I mix it up, but only feed kibble a few times per week. I feed Taste of the Wild Pacific stream and add canned mackarel on top, so they will eat the kibble. I bought some TOTW bison and have been using this for training treats as I don't want to give so many high calorie treats during training. Onyx loves the bison and gobbles them up during training. Today, time was running short, I fed turkey necks at 7 am and then an hour later gave them the bison kibble.
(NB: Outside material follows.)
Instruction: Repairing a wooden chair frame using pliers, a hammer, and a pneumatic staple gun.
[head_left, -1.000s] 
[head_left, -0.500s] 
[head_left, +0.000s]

The dogs reluctantly ate it, but they DID eat it~ one hen turkey neck is not enough for a meal! 
I see no problem mixing kibble and raw if your dog will eat both.
Onyx and Kacie get sick of chix leg 1/4's, I can tell they are dissapointed when I give it lately, Kacie gives me the look...


----------



## kelso (Jan 22, 2007)

I think this topic had been brought up a lot, just recently, maybe I can find some of the threads.

We feed RAW and kibble, though generally not at the same meal. sometimes I put some tripe in the bowl with kibble.

No problems here.

here is one thread on this similar topic

http://www.germanshepherds.com/forum/ubbthreads.php?ubb=showflat&Number=765255&page=1&fpart=1


----------



## kelso (Jan 22, 2007)

another link...

identical topic! check it out









http://www.germanshepherds.com/forum/ubbthreads.php?ubb=showflat&Number=718526#Post718526


----------



## Lauri & The Gang (Jun 28, 2001)

Is there anything WRONG with feeding both raw and kibble? Nope - not even in the same meal.

BUT, you may end up with a dog that turns their nose up at kibble and will only eat the raw.









(If I could get one week at home I'd have the website back up and running!! Traveling to VA every week is getting old!! Right now I'm in the Charolette airport waiting for my connecting flight. This is my FIFTH week in a row going between [email protected] and VA and it looks like I'll be doing this for another 2 weeks at least.







)


----------



## sweet5dang (Dec 21, 2006)

thanks everyone for the super quick replies


----------